"Mom, what's "let's go all the way" mean?"
Nothing can jolt a mom out of a traffic induced haze quite like her six year old asking that question. I glanced in my rearview mirror at my daughter and saw her casually looking out the window. As I focused my attention back on reality I noticed Katy Perry's Teenage Dream playing on the radio. I quickly switched the station and began to wrack my brain for an age appropriate answer. Luckily, the new song playing was catchy, ok for little ears and a decent diversion. At least for five minutes we had relative peace until the next song came on that needed to be switched and it took me three stations to finally find a something my kids could listen to without me having to change the station or launch into a discussion about how inappropriate some word choices might be.
It became a full time job to be aware of what was playing on the radio at all times, offer wise counsel when I thought I needed to about lyrics, change the station when necessary, to explain certain artists were generally off limits and why.
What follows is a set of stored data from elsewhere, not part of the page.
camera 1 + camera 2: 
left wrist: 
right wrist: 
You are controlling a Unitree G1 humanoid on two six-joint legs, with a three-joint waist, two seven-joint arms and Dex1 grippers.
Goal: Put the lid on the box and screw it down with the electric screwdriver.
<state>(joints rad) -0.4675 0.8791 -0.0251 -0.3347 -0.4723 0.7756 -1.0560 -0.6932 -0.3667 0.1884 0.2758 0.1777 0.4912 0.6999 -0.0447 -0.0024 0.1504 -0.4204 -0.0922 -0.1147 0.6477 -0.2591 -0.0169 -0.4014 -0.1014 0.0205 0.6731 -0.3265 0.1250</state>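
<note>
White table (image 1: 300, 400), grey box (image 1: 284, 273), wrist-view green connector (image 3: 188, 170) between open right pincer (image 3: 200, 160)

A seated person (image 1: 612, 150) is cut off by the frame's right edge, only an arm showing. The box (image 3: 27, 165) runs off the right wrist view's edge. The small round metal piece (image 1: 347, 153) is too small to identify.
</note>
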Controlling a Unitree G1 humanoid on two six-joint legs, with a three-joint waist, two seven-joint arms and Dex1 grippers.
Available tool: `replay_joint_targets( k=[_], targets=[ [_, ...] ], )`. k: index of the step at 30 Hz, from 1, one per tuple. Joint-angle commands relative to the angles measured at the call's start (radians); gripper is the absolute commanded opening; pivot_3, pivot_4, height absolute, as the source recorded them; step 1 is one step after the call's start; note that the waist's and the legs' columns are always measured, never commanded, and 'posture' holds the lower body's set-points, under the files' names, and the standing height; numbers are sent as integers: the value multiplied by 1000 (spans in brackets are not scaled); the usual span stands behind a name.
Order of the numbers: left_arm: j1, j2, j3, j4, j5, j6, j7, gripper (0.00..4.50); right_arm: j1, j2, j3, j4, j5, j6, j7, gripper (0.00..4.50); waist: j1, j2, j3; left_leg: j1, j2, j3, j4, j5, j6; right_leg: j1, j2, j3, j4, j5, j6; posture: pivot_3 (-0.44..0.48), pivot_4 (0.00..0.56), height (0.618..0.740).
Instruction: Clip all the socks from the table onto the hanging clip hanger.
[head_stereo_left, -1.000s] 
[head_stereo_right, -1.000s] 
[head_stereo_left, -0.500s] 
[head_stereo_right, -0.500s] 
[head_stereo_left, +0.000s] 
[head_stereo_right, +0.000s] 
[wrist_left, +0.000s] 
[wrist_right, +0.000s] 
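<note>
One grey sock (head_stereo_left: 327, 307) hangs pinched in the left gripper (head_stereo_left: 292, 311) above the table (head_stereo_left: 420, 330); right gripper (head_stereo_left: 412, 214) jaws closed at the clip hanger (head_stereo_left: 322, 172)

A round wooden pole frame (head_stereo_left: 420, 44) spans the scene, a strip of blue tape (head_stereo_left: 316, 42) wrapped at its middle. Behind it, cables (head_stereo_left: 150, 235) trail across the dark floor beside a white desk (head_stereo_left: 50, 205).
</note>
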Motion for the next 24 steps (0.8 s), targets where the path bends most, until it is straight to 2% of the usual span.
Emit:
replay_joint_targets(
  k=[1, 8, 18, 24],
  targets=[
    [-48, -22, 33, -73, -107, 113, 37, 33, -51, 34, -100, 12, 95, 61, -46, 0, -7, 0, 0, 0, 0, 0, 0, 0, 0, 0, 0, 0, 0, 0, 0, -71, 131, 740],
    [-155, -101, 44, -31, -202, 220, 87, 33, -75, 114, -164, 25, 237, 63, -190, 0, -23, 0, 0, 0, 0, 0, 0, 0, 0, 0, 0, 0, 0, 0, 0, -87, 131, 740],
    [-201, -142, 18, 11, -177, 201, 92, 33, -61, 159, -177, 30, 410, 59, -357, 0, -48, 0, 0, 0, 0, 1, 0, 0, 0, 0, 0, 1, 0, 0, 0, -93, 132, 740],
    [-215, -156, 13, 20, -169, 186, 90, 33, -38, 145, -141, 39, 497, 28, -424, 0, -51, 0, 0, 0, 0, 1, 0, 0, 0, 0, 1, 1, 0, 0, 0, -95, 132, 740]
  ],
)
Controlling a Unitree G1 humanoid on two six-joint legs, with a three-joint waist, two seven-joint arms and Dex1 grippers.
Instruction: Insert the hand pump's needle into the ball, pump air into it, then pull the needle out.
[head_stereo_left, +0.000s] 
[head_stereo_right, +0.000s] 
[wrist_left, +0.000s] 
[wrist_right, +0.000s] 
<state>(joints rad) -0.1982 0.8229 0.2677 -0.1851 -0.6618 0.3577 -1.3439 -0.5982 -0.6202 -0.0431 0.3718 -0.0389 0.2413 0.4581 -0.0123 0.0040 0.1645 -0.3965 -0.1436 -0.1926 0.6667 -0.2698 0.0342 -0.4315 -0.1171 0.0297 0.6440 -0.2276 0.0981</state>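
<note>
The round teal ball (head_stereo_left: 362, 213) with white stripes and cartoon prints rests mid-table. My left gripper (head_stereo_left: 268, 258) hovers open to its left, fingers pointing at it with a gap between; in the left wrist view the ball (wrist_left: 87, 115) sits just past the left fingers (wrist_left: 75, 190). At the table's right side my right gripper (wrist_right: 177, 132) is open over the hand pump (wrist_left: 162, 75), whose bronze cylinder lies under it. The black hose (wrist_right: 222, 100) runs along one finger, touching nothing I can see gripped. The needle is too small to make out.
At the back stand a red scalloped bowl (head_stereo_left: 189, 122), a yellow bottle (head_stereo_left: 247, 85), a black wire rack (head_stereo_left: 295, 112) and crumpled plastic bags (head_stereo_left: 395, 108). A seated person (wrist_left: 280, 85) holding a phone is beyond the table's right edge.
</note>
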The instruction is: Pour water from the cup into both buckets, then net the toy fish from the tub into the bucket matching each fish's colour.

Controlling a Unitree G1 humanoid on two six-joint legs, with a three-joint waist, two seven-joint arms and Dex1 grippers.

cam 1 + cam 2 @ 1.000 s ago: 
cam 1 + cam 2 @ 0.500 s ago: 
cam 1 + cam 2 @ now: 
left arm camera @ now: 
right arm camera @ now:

The day that I couldn't find a suitable station for more than one song at a time was the day I finally gave in and tuned into the local Christian radio station.
I never wanted to be the mom who policed what her kids listened to.We have always felt that rather than cut out certain types of music,
movies, books, we would
listen/watch/read and discuss, rather than ban. Aaron and I feel (hope) that our kids will be better equipped to face the world if they know what the world is taking in. I always cringe whenever I hear someone refer to the local radio station as "secular" or when radio stations (secular or otherwise) call their playlists "safe for the whole family!" It brings to mind a conversation I had years ago with someone who believed "secular" music is damaging to worship and to our hearts and minds. The sweeping generalization didn't sit well with me, as most don't (even as I use them regularly).
We recently spent 3 hours watching a two hour superhero movie because we stopped the movie so often to talk about what was happening onscreen. It's a rough way to watch a movie, I'll admit, and out eight year old started to get a little exasperated with us, until a scene that even he felt was inappropriate came on and when we stopped it he told us why it was inappropriate. I tried that approach with music on the radio, but found it utterly exhausting. It became necessary to my sanity to make the switch away from "secular" music for the foreseeable future, just so we could have a peaceful car ride.
Now I am left wondering what to do next. My kids are 8, 6 and 4, so I have some time before those teenage years where music/media becomes an important part of a kids self expression and learning experience. We can live in a smaller world of music for now, but as my kids get older and their friends start touting the latest and greatest, I want them to be ready for it. I want them to be able to listen to the radio with discernment. I want them to be able to think for themselves about whether or not what they are listening to is honoring to God or other people and then, when I don't agree with their choices, give them the grace to figure out why. Besides, blanket bans aren't always fair. The same girl who wrote Teenage Dream also wrote this.
For now, we will listen to the limited playlists on Christian radio while I recoup my nerves before we ease back into the mainstream radio. Aside from the backseat bickering, car rides are surprisingly stress-free.